Updated April 2026 · 9 min read · Saville Assessment · Single-domain tests

ProviderSaville Assessment
Test familySaville Standalone (Verify Aptitude Tests)
FormatSingle-domain tests, fixed questions, ~20-25 minutes each
Available domainsNumerical Analysis, Verbal Analysis, Diagrammatic Analysis, plus Comprehension variants and Mechanical / Spatial
Used byBritish Council, Lloyds Banking Group, Centrica, Severn Trent

Saville Standalone tests are the single-domain cousins of the Swift family. Where Swift bundles three reasoning modes into one adaptive test, Standalone tests dedicate a full session to numerical, verbal, or diagrammatic reasoning. Used when an employer wants a more thorough evaluation of one specific cognitive domain.

The Standalone family

Numerical Analysis

~24 questions in 24 minutes. Tables, charts, financial reports — multi-step calculations involving percentages, ratios, weighted averages, and currency conversion. Calculator provided. Heavy on real-world business context.

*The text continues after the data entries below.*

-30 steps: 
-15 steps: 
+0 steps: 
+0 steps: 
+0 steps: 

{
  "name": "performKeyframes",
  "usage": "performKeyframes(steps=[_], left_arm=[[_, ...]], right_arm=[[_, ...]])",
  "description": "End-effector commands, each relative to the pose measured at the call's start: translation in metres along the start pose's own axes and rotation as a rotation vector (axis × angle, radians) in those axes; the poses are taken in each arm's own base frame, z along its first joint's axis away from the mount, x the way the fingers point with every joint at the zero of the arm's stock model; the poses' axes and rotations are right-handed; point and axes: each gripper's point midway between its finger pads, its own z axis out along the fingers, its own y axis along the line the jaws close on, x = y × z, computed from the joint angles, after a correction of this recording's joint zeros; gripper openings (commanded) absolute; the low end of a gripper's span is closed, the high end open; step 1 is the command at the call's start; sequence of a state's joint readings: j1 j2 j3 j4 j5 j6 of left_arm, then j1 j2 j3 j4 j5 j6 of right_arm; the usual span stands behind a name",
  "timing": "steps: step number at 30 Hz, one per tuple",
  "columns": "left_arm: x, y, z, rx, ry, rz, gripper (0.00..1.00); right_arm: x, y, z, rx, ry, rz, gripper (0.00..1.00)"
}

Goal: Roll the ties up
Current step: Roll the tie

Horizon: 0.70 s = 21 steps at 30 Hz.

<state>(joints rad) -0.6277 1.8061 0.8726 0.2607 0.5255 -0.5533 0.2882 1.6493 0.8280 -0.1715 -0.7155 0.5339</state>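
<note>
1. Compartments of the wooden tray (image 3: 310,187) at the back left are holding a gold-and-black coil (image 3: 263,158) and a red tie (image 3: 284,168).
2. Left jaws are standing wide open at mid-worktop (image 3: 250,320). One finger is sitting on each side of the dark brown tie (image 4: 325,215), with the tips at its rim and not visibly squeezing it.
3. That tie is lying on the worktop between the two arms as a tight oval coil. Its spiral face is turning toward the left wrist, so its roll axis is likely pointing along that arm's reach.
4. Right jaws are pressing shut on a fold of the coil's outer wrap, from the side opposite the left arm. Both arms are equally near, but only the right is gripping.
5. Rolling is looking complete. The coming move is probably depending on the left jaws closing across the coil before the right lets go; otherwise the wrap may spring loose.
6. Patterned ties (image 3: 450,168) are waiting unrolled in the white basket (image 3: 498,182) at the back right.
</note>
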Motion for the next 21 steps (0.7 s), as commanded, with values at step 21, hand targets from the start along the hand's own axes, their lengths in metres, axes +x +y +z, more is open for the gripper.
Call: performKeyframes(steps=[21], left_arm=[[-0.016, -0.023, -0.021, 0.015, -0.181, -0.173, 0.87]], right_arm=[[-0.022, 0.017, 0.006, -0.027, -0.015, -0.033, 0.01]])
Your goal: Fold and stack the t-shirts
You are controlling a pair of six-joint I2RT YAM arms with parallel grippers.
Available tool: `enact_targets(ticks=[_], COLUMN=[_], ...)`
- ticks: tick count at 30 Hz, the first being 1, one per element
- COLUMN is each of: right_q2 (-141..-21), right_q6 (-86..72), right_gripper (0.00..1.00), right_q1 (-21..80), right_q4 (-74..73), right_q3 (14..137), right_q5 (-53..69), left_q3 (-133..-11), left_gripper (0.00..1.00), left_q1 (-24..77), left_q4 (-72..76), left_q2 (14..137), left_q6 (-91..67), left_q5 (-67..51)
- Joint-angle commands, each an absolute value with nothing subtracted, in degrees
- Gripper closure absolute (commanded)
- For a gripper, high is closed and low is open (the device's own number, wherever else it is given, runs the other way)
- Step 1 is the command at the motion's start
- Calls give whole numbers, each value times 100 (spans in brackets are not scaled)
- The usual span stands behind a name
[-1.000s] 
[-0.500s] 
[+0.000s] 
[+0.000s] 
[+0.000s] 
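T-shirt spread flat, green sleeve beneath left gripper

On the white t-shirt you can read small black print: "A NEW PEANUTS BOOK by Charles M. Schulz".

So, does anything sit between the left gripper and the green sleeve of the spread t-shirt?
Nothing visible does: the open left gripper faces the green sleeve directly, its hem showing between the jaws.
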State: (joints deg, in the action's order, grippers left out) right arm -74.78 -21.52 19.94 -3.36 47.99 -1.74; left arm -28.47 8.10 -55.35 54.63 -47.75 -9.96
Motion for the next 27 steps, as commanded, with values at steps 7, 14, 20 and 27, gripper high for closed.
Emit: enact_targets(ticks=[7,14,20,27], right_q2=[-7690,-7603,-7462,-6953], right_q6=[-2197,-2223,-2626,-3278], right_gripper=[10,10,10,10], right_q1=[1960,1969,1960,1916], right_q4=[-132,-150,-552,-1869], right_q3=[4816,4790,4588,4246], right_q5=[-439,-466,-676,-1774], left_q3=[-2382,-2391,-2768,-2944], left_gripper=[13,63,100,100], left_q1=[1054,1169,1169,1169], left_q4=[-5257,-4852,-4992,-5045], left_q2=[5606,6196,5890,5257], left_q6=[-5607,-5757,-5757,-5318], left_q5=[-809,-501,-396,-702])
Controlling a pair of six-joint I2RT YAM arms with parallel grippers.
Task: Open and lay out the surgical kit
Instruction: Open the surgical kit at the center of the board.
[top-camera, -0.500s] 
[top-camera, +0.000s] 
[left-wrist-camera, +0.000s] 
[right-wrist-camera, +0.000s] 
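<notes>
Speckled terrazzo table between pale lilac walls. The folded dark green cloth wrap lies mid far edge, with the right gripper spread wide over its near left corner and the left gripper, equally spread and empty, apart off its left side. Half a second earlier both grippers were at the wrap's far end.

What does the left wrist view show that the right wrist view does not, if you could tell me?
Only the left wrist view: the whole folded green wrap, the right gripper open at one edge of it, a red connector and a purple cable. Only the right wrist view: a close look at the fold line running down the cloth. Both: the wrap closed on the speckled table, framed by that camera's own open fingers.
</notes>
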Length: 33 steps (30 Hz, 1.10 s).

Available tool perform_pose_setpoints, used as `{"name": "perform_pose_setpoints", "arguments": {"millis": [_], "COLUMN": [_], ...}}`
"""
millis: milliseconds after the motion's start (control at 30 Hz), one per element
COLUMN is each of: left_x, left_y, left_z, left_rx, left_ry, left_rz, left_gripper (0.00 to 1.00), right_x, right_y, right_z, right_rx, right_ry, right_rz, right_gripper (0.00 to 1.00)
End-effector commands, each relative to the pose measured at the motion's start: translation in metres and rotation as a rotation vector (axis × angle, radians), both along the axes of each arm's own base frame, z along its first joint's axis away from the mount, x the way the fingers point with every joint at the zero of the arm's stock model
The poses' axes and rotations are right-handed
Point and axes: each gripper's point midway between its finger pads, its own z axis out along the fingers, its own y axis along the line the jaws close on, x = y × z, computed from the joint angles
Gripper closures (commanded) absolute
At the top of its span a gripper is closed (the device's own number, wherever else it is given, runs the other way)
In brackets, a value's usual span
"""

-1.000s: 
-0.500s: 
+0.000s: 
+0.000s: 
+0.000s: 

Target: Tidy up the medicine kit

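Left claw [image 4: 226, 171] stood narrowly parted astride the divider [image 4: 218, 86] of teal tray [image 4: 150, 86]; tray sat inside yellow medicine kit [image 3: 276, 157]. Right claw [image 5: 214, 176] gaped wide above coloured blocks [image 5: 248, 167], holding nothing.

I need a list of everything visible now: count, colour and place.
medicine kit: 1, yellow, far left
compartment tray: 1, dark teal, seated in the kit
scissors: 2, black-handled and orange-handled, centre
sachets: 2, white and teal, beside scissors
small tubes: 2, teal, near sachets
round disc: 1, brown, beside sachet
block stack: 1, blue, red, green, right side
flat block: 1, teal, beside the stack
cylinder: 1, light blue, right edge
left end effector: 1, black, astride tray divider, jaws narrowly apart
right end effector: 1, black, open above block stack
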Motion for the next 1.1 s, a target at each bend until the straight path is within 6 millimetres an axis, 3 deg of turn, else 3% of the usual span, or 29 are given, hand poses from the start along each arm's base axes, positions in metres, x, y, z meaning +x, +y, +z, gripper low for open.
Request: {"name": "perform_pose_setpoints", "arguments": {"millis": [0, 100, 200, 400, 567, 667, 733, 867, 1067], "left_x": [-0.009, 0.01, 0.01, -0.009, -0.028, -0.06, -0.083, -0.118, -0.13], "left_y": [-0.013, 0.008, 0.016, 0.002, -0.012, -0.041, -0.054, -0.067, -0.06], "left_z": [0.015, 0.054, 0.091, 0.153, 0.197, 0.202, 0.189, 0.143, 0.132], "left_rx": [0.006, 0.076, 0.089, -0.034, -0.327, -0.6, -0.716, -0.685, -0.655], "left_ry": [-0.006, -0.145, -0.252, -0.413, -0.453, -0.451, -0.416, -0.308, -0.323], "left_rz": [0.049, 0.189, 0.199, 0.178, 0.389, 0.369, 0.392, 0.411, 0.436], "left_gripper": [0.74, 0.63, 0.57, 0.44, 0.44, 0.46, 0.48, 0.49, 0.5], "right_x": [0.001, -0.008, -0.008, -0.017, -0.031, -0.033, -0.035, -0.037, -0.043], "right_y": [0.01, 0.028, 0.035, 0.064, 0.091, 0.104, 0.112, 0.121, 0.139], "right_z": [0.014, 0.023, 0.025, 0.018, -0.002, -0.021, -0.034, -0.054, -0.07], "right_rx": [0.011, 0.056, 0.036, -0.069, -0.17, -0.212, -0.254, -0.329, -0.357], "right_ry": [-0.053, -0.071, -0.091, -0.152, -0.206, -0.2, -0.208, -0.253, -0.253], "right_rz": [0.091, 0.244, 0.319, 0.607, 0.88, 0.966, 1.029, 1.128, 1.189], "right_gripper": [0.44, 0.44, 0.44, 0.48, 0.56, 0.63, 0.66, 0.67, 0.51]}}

Sample Numerical Analysis question

A retail group reports the following quarterly revenue (in £ millions): Q1 = 2.40, Q2 = 2.76, Q3 = 2.54, Q4 = 2.97. By what percentage did Q4 revenue exceed the average of the first three quarters? (Round to one decimal place.)

Approach: Average of Q1-Q3 = (2.40 + 2.76 + 2.54) / 3 = 7.70 / 3 = 2.5667. Percentage increase = (2.97 − 2.5667) / 2.5667 × 100 = 15.7%. Answer: 15.7%.

Watch-out: Standalone Numerical favours candidates who set up the calculation cleanly before reaching for the calculator. Misreading "exceed the average" as "exceed Q3" is the most common error — it costs you the question and roughly 60 seconds of recovery time.

Verbal Analysis

~30 questions in 24 minutes. True / False / Cannot Say on business and policy passages. The Cannot Say distinctions are subtle — Saville's verbal tests are notable for the precision required between "False" (passage contradicts) and "Cannot Say" (passage doesn't address).

Sample Verbal Analysis question

Passage: "The 2024 employee engagement survey reported that 67% of staff felt their managers communicated openly. Among managers themselves, however, only 41% rated their own communication skills as 'effective' or 'highly effective'. The company is now rolling out a manager training programme focused on feedback delivery."

Statement: Managers undervalue their own communication compared to how staff perceive it.

Approach: The passage gives two figures (staff: 67% felt managers communicated openly; managers: 41% rated themselves effective). These measure different things — staff's perception of openness vs managers' self-rating of effectiveness — so the comparison the statement makes can't be drawn directly from the passage. Answer: Cannot Say.

Trap: it's tempting to mark "True" because 67% > 41% feels like managers undervaluing themselves. But the two percentages measure different constructs. Saville rewards strict passage adherence — only what is stated counts.

Diagrammatic Analysis

~24 questions in 24 minutes. Process flow diagrams with input symbols transformed by operators — your task is to determine the output or identify the operator. Used for analytical and engineering roles.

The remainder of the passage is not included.